• Kate Houlihan
Kate Houlihan

This publication explores Irish folklore as a form of place-based cultural knowledge embedded within the landscape, rather than simply as myth or storytelling. The work looks at how folklore continues to shape behaviour through inherited habits of caution, avoidance, and respect, even after literal belief has faded. Through a ‘just in case’ approach, the project examines how these behaviours persist in everyday interactions with the land. Focusing on sites such as fairy forts, lone hawthorn trees, burial mounds, and isolated rural spaces, the publication considers how certain places remain protected or avoided due to lingering folkloric associations. These landscapes act as carriers of cultural memory, where invisible rules continue to influence decisions, movement, and behaviour. Roads diverted around fairy trees or hesitation surrounding particular sites show how folklore survives through embodied habit rather than active belief.

The publication combines collected source texts, poetry, and archival dialogue accounts alongside a continuous personal response that runs throughout the book. These responses are positioned horizontally across the pages, requiring the reader to physically rotate the publication in order to read them, subtly disrupting orientation and encouraging a shift in perception. This structure creates an ongoing dialogue between archival material, personal reflection, and inherited cultural memory.

Conceptually, the publication views the Irish landscape as an archive of memory, value, and inherited knowledge. By documenting these subtle behaviours and space-related relationships, the publication shows the continued presence of folklore within modern Ireland, not through direct belief, but through actions still carried out ‘just in case’.

This animation was developed for a brief set by Creative Conscience, inspired by a 2015 interview with Sir Ken Robinson discussing climate change, creativity, and human responsibility. Using audio from the interview, the piece explores how human innovation and progress have contributed to environmental destruction, reframing the climate crisis not as saving the planet, but as protecting the conditions necessary for our own survival.

The central message of the animation, ‘The Planet Doesn’t Need Saving, We Do’, challenges the perception of Earth as fragile. Instead, the piece suggests that nature is resilient and capable of recovering independently, while humanity’s survival is dependent on its ability to act with foresight and responsibility.

Colour is used symbolically throughout the piece to communicate the tension between creativity and consequence. The character begins as a purple swirling form, representing imagination, innovation, and the positive potential of human creativity. As the animation progresses, the figure gradually shifts into red, symbolising creativity pushed beyond responsibility and the damage caused by unchecked human influence. Red-tinted scenes reflect environmental destruction and humanity’s growing disconnection from the natural world. The opening and closing scenes of the globe are deliberately precise and digitally constructed, referencing the rapid technological and industrial transformation of the Earth. In contrast, the central sequences adopt a more hand-drawn and imperfect quality, reflecting human emotion, vulnerability, and the flawed nature of our actions. The simplified character design remains intentionally anonymous, allowing the figure to represent humanity collectively rather than any one individual.
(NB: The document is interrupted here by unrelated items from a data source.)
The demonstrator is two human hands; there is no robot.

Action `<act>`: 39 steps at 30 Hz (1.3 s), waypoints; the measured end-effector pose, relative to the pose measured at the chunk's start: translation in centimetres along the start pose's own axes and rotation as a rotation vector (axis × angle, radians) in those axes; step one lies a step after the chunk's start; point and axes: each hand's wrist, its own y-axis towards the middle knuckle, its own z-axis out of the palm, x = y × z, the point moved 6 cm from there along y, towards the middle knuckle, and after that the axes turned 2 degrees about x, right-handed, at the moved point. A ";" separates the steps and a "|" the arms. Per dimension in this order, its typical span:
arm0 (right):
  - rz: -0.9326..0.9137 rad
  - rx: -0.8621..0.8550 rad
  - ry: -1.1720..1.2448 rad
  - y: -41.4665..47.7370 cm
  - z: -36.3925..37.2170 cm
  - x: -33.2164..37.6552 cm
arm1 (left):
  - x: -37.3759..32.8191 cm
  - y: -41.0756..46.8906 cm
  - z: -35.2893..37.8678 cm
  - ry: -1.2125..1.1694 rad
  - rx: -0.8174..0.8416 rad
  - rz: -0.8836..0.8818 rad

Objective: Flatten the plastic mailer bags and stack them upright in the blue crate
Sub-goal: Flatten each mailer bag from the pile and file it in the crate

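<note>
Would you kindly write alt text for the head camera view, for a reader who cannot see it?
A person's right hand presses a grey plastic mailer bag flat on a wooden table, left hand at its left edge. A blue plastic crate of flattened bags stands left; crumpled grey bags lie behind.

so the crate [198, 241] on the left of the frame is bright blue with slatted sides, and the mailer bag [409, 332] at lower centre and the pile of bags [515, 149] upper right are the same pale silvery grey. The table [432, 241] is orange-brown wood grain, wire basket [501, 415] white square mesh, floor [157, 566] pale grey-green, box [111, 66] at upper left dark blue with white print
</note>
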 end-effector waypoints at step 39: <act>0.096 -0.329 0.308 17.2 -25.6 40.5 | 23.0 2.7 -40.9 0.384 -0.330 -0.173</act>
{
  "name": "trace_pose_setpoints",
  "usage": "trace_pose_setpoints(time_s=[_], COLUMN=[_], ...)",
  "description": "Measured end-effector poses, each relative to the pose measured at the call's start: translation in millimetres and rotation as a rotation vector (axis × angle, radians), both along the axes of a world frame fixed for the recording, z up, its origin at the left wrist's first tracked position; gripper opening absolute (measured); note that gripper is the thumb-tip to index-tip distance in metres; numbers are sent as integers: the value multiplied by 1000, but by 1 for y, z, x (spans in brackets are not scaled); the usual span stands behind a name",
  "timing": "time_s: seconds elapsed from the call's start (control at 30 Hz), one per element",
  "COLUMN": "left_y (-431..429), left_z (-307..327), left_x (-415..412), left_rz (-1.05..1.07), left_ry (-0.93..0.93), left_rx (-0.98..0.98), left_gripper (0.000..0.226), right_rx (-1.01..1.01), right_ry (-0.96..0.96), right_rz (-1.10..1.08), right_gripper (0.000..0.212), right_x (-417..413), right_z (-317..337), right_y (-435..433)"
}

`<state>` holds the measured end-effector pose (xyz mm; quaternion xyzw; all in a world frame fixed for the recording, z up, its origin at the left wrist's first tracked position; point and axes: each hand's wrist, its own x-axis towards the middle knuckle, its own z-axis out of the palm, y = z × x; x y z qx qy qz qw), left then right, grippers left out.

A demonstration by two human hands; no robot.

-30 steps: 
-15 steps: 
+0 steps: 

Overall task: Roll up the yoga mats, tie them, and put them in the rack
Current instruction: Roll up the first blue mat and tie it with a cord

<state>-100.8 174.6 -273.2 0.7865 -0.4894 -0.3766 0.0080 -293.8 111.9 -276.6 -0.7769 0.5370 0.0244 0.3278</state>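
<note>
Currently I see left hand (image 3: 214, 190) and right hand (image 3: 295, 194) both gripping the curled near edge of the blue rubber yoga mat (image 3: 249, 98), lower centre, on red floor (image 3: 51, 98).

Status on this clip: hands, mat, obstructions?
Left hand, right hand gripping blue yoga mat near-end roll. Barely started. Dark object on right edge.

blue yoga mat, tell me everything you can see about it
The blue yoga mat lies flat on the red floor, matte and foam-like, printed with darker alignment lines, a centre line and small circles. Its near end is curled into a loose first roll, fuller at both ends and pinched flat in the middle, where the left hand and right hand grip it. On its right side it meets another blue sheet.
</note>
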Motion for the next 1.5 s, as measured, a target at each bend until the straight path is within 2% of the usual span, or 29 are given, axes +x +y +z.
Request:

Rather than presenting climate change as the destruction of the Earth itself, the piece emphasises that what is truly endangered are the conditions necessary for human life and our ability to coexist sustainably with the planet.

Your Portal to Alternate Realities Animation

This animation was created as a trailer for ‘Weekday Hits of Cult Science Fiction’ on Channel 4. The concept explores alternate realities through visual metaphors inspired by sci-fi cinema and the many-worlds theory, examining how every choice, perspective, and moment can branch into different versions of reality. The piece aims to capture the sense of curiosity, instability, and unpredictability often associated with science fiction narratives.

The animation follows a spherical figure moving through abstract optical spaces that continuously shift and distort. Beginning in a calm environment, the figure travels into a kaleidoscopic tunnel representing interconnected realities. Glitching, pixelation, and distortion effects reflect the instability of these transitions, while the kaleidoscope effect merges fragmented realities into a single visual experience. As the sequence progresses, impossible perspectives and optical structures challenge spatial logic, reinforcing themes of perception, identity, and infinite possibility.

The animation structure moves in a circular way, ending where it began. The optical shape transforms into the Channel 4 logo, linking the abstract visuals back to the broadcaster, keeping the surreal tone of the animation.

The audio begins with a slow rhythmic beat that gradually builds in intensity before transitioning into louder, more energetic electronic sounds during the tunnel sequence. Moments of silence were used to emphasise sudden visual shifts and create contrast between calm and chaotic scenes. Inspired by instrumental and digital sci-fi soundtracks, the overall sound design enhances the feeling of exploration and unpredictability while maintaining cohesion through recurring rhythmic patterns that return at the end of the sequence.